Para mi una familia es un grupo de personas que crían y educan dando lo que pueden dar y haciendo lo que mejor saben o pueden hacer. Y eso fue exactamente lo que hizo mi familia biológica y adoptiva.

Mi padre biológico lo mejor que sabía o podía hacer era darme en adopción después que mi madre biológica falleció. Hizo lo correcto y fue suficiente. Por eso no tengo actualmente esa necesidad ansiosa de los adoptados, de estar buscando a mi familia biológica e irrumpir en sus vidas.
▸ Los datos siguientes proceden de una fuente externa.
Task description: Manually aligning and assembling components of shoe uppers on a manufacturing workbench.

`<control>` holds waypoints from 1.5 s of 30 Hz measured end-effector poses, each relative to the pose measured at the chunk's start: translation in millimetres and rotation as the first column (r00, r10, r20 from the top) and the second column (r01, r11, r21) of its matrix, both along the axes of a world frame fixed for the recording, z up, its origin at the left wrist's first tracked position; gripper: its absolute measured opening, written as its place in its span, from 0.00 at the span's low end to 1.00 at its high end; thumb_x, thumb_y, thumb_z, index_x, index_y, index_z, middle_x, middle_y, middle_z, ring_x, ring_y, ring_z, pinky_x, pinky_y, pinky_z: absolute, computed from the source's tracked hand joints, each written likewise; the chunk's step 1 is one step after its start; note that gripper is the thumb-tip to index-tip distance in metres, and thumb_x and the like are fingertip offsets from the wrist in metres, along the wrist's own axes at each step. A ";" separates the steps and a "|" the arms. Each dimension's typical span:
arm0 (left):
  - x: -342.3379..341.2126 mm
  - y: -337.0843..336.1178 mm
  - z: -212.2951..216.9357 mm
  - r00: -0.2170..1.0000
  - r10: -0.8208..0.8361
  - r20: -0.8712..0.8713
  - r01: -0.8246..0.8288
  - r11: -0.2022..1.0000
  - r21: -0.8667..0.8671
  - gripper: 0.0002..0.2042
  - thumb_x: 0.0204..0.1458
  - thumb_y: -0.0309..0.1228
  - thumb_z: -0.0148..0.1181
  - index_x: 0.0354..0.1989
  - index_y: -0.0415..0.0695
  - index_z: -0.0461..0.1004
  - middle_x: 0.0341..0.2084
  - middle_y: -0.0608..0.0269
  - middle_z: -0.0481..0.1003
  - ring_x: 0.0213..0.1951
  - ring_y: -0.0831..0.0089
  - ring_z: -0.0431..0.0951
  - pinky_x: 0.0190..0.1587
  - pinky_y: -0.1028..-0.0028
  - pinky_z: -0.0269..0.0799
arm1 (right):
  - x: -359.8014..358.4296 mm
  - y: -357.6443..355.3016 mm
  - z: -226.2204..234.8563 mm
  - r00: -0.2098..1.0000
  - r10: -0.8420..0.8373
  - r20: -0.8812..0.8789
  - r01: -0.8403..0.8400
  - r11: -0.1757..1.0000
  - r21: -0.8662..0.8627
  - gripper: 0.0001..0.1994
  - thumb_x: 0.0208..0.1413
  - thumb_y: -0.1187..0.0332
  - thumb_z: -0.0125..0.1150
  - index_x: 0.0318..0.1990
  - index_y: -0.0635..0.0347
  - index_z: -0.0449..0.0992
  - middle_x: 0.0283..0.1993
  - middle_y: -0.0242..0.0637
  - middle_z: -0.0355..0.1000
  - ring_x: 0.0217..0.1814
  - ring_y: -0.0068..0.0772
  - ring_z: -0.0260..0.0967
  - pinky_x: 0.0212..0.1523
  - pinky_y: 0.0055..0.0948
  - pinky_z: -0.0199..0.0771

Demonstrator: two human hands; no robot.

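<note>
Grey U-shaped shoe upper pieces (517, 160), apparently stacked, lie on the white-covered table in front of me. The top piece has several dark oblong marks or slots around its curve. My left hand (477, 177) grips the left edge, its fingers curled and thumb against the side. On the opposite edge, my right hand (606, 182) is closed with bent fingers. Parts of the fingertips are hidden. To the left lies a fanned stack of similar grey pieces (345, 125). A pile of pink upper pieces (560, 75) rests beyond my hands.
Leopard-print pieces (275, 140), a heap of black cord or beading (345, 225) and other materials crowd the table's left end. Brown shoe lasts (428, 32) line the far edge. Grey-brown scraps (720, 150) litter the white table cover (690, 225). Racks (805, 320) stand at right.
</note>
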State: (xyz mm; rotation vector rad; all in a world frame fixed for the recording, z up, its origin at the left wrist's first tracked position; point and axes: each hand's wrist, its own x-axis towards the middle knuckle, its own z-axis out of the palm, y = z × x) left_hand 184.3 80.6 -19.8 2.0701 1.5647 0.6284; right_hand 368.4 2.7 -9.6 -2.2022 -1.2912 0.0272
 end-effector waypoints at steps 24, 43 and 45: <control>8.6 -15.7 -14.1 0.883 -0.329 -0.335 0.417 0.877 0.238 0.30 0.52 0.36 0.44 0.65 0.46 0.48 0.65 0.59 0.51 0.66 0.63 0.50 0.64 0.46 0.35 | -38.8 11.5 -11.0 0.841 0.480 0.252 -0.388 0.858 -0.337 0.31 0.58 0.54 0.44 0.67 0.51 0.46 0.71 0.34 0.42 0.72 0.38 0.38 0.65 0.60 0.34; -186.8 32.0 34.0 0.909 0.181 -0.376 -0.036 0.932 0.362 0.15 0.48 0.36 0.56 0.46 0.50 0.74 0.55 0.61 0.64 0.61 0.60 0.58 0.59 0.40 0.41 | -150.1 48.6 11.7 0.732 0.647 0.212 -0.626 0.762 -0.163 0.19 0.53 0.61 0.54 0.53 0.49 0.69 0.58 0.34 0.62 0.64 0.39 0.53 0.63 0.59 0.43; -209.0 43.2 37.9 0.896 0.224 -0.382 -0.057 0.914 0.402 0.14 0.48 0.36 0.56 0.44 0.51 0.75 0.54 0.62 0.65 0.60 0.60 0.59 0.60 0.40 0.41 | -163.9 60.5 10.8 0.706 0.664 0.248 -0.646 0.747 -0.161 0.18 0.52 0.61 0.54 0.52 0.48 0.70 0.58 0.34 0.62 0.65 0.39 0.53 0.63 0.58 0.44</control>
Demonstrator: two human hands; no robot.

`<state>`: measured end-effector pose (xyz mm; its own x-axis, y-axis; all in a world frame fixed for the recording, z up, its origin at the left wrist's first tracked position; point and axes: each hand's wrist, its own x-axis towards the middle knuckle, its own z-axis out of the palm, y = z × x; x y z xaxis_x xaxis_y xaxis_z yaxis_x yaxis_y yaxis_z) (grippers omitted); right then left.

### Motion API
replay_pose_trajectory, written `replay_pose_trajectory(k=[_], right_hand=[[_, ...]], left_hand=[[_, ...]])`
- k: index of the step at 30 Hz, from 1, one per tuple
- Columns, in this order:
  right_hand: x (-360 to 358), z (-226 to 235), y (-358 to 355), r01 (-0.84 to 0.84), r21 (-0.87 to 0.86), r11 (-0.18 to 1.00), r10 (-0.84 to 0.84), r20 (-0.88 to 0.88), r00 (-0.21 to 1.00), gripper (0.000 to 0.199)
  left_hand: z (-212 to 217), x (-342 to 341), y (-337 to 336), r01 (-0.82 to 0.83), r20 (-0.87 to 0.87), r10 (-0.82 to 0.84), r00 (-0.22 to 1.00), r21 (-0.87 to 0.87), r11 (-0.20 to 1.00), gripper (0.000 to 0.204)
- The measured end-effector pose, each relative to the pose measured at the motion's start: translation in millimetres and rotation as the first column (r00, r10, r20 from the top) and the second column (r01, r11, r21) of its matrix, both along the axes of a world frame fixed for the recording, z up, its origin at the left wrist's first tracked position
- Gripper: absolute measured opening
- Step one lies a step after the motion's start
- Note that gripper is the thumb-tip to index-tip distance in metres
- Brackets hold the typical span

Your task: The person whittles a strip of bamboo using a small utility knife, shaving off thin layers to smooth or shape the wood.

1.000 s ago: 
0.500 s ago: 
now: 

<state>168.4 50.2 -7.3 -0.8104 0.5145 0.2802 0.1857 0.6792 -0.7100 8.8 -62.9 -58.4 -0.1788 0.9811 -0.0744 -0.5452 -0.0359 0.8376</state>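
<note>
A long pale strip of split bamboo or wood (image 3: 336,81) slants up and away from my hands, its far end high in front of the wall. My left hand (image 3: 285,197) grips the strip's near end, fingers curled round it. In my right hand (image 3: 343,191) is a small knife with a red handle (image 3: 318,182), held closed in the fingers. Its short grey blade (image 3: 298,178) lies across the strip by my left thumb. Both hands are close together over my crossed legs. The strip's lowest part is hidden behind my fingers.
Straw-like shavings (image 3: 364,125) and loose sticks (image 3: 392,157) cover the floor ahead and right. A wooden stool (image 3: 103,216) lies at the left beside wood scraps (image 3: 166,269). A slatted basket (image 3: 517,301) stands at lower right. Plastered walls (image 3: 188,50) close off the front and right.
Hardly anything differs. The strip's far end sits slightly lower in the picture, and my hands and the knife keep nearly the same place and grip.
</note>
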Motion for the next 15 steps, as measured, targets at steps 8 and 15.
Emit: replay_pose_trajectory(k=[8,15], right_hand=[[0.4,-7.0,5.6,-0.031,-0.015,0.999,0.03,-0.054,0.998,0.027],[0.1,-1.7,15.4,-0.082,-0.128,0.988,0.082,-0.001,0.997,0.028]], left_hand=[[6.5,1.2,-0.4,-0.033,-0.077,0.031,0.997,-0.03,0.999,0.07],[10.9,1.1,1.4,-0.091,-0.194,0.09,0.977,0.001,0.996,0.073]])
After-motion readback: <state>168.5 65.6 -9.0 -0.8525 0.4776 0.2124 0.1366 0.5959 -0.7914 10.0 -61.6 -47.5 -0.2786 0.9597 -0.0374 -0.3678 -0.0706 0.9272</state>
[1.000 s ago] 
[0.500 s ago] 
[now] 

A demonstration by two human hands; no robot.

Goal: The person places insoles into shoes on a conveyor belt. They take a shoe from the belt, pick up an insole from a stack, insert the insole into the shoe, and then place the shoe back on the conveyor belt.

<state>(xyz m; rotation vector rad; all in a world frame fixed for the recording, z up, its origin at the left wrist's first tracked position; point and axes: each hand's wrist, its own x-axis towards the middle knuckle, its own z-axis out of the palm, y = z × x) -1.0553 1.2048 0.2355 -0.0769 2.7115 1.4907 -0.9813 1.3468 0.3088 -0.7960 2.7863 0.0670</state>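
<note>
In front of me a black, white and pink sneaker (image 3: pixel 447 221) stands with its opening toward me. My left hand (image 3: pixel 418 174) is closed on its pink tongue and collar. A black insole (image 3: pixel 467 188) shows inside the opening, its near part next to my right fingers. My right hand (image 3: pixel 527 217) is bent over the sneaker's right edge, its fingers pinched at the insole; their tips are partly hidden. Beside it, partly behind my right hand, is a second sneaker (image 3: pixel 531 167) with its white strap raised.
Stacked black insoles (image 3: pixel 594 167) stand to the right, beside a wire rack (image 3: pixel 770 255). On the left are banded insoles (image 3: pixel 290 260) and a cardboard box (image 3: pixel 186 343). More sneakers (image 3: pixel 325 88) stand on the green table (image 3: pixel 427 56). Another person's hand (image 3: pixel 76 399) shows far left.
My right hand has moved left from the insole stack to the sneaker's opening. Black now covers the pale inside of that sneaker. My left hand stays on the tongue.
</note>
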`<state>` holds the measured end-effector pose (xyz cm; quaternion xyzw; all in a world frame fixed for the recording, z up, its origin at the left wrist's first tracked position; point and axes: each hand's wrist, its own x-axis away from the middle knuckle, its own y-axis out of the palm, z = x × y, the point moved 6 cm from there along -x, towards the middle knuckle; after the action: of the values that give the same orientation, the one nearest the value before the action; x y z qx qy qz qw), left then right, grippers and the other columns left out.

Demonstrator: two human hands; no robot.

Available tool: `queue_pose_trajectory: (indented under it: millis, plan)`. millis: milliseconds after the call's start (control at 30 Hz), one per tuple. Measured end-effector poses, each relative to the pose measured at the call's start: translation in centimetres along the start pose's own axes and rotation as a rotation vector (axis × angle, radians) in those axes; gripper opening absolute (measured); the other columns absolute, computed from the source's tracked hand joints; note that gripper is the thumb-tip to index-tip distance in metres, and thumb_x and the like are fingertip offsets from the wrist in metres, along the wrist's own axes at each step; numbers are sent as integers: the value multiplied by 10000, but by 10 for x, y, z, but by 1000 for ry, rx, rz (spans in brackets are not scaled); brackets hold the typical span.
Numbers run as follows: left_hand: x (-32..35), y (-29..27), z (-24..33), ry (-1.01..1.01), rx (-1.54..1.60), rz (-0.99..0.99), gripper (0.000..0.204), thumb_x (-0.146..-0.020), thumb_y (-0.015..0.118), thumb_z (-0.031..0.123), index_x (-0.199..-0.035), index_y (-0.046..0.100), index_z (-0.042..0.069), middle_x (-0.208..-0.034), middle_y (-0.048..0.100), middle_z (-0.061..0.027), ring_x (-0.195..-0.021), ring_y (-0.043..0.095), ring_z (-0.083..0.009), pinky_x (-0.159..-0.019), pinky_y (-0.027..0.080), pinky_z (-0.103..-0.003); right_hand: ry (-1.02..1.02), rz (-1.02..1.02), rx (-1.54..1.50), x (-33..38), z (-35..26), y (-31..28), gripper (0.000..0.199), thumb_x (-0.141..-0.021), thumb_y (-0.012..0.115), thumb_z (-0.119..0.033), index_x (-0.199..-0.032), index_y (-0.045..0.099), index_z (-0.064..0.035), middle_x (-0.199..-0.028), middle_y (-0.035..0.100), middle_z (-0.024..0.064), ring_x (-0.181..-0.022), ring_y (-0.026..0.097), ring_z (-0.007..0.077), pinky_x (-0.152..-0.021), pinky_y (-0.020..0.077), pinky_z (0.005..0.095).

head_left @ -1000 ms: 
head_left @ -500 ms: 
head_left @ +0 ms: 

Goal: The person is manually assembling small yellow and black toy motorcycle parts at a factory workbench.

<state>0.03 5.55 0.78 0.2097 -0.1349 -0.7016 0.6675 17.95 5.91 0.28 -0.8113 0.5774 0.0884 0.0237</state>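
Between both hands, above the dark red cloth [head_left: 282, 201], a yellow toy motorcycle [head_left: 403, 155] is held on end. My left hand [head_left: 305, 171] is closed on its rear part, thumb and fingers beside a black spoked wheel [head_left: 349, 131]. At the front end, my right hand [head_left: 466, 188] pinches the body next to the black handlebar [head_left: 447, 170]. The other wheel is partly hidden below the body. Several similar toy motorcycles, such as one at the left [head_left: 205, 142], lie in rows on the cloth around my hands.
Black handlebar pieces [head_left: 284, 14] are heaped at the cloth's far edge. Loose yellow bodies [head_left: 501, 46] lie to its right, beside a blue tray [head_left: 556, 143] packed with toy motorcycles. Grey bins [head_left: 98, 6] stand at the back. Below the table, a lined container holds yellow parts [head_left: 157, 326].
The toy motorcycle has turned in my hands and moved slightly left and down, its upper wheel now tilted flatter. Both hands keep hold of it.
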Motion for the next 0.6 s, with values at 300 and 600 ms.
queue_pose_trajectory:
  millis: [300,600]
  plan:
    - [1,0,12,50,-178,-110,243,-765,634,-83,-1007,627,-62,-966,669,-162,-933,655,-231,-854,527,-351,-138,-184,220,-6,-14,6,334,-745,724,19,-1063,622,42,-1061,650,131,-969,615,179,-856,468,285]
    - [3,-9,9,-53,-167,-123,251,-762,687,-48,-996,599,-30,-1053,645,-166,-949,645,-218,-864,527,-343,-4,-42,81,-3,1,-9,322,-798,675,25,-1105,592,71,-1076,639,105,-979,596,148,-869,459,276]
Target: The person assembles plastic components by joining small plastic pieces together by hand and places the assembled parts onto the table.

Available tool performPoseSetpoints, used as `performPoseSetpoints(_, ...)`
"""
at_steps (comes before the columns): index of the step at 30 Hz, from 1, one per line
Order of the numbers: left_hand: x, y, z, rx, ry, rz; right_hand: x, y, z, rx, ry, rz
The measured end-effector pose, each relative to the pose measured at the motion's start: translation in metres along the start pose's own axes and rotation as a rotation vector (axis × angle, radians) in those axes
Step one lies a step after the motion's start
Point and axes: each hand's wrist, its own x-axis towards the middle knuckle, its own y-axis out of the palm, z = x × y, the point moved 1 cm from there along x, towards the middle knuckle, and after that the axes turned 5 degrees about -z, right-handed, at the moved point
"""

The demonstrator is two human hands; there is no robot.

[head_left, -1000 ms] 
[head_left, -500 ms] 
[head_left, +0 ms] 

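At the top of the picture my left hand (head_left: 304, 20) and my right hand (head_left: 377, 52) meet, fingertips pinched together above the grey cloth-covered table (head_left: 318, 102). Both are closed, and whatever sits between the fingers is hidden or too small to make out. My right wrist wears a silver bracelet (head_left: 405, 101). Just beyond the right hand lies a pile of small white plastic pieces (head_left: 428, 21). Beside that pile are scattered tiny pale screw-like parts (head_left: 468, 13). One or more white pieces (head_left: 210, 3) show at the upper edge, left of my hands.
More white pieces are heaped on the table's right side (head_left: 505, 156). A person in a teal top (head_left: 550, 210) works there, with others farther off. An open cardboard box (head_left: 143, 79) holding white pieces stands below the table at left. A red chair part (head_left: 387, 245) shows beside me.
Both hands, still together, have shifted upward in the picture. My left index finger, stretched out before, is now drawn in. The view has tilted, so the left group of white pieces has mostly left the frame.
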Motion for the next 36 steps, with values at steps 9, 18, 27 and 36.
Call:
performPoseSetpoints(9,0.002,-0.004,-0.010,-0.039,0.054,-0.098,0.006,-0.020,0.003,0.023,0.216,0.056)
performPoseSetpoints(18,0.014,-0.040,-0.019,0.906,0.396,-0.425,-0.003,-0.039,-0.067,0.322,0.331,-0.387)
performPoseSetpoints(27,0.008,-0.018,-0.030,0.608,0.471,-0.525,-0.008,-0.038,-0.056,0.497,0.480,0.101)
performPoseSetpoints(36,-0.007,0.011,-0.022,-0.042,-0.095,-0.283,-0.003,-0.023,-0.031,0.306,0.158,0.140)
Eso ya lo superé.

Mis padres adoptivos a pesar de darme un hogar lleno de falencias y de disfuncionalidad, me dieron estructura pues como me lo contaba un psicólogo años atrás, por algo es que "tú no estás como un gangster en la calle asesinando, secuestrando o robando la gente, sino que estudias, trabajas y obras haciendo bien a los demás". Existe la creencia de todo aquel que crece en un hogar disfuncional y muy violento, termina siendo un delincuente y esto no sucedió en mi caso ni tampoco en el de mucha gente que conozco que tuvo un hogar por el estilo del mio.

Y es verdad, sino me hubieran dado estructura mis padres adoptivos nunca hubiera tenido dentro de mi las herramientas para desarrollar resiliencia, superarlo todo, ni me hubiera servido nada de lo que los psicólogos y psiquiatras hicieron por mi, ni mucho menos me hubiera podido graduar como psicóloga, pues la carrera de psicología le exige a los estudiantes un trabajo personal muy profundo, y quien no tiene estructura no puede hacerlo.

Por eso estoy muy agradecida con mi familia adoptiva por haberme dado una estructura, una base fuerte para poder reconstruirme como persona y de esta manera reparar el árbol genealógico, construyendo diferente desde la NO VIOLENCIA.



"Sólo si reconocemos la herida de la imagen internalizada de nuestros progenitores seremos capaces de atajar las pautas de comportamiento abusivo y dejar de transmitirlas de generación en generación". Citado de la obra de Jeremiah Abrams "Recuperar el niño interior".